Compassion gap


Say it again, please, Mr. President. Did we hear you right?

You won’t visit disaster areas until rehabilitation work is completed?

In Malacañang, President Aquino told reporters he planned to visit the provinces affected by Typhoons Pedring and Quiel, but his Cabinet must first finish a rehabilitation plan for those provinces.

“This morning and this afternoon, the Cabinet will meet to discuss the rehabilitation plan,” Mr. Aquino said. “When do we return to normal the roads that were destroyed?
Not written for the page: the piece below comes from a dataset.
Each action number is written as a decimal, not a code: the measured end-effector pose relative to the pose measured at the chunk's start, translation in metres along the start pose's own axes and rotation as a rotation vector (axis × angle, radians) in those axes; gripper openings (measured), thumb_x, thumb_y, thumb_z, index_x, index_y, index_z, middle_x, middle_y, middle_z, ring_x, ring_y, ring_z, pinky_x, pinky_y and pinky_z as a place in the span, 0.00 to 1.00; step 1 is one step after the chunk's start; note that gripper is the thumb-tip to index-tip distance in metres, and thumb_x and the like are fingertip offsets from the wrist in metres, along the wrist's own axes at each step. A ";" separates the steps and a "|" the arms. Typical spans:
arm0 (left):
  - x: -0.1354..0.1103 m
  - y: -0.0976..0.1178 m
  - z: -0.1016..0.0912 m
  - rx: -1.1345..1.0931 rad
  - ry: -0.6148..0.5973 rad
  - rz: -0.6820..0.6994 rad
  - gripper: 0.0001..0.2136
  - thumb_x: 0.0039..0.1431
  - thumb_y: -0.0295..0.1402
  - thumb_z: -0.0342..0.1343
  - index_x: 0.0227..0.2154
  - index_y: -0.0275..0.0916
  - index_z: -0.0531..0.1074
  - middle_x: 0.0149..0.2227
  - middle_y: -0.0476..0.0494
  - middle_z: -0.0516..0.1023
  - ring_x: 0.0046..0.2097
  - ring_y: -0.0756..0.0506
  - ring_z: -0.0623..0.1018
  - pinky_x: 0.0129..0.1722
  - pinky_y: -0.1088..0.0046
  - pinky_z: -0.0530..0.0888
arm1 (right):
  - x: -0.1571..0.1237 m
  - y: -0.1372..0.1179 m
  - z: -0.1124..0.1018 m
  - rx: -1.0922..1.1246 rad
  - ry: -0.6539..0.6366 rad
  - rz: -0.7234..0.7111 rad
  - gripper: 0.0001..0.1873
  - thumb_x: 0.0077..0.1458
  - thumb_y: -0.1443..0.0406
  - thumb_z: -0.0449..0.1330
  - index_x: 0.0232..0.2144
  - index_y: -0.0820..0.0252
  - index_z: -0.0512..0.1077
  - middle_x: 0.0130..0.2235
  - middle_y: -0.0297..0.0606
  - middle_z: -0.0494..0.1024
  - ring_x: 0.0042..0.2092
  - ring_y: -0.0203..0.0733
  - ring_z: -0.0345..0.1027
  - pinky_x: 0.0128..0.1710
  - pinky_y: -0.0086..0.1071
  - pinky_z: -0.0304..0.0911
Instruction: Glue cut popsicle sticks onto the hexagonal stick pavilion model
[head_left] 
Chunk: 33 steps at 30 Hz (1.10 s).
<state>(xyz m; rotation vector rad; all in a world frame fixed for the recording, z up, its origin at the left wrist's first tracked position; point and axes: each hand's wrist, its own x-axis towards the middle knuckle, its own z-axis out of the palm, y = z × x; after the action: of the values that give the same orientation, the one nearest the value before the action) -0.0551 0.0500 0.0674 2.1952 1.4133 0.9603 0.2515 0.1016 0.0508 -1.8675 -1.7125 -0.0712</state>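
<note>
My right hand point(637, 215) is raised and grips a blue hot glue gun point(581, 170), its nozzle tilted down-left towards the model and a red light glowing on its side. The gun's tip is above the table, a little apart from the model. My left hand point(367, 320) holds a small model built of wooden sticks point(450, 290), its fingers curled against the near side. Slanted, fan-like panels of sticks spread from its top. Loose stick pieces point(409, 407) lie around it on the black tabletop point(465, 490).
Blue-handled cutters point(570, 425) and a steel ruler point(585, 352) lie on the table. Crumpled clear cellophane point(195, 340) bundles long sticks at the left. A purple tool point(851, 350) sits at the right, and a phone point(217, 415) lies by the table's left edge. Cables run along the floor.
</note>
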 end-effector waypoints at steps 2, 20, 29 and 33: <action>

When can the landslides be cleared and the electricity brought back 100 percent?”

Hmmm.

We can only hope he was not misquoted by a broadsheet.

If not, his remarks smack not only of gross insensitivity and betray an un-Christian side of his personality, totally the opposite of that of his dearly loved and sorely missed mother, President Cory Aquino.

As the duly elected leader of this nation with an overwhelming mandate, the statement falls short of the dignity of his lofty office.

All Presidents love to be portrayed by history as a caring and compassionate ruler.

Thus, they roll up their sleeves, dirty their hands, brave the rains, and wade in muddy waters to give aid and comfort to those afflicted by nature’s wrath.    

Apparently, not this one, not today.

That is not all. The difficulty of picking up the broken pieces, limbs, and lives as well as rising from the wreckage has also been made more difficult by the fact that P-Noy had vetoed the use of calamity funds for disaster training and to prepare relocation sites, a lawmaker said Monday.

Thus, relief agencies were ill-equipped to deal with the back-to-back typhoons last week.

“We now feel the impact of the President’s veto power that resulted in the slow response in carrying out rescue and relief operations,” Kabataan Rep. Raymond Palatino said. “There was little or no preparation at all.”

The President admitted that the government’s response to disasters was not enough and must be improved.

But he insisted on first “discussing” road clearing and repair, fuel supply and the resumption of power supply in the affected areas, and the damage to agriculture with the members of his Cabinet.

Opposition lawmakers whose districts were among the hardest hit by Pedring and Quiel were so naturally outraged on being informed that they may not be able to help rehabilitate those districts because their pork barrel had yet to be released by Malacañang.

House Deputy Minority Leader and Quezon Rep. Danilo Suarez, Ang Galing Party-list Rep. Juan Miguel Arroyo, and Zambales Rep. Milagros Magsaysay took turns in calling on the Aquino administration to have a heart and finally release their pork barrel.

“The pork is just piglets,” Suarez was quoted by the broadsheet as saying. “I still don’t see it. I’ve been getting money from my own pocket to provide assistance to my constituents.”

For this year, Palatino noted,  P-Noy had P5 billion allocated for calamities and P14.2 billion for risk-disaster preparedness, funds that only the President controlled.

The P19.2 billion for this year alone had already surpassed the P18.6 billion in accumulated allocations during former president Arroyo’s nine years in office, the partylist solon said.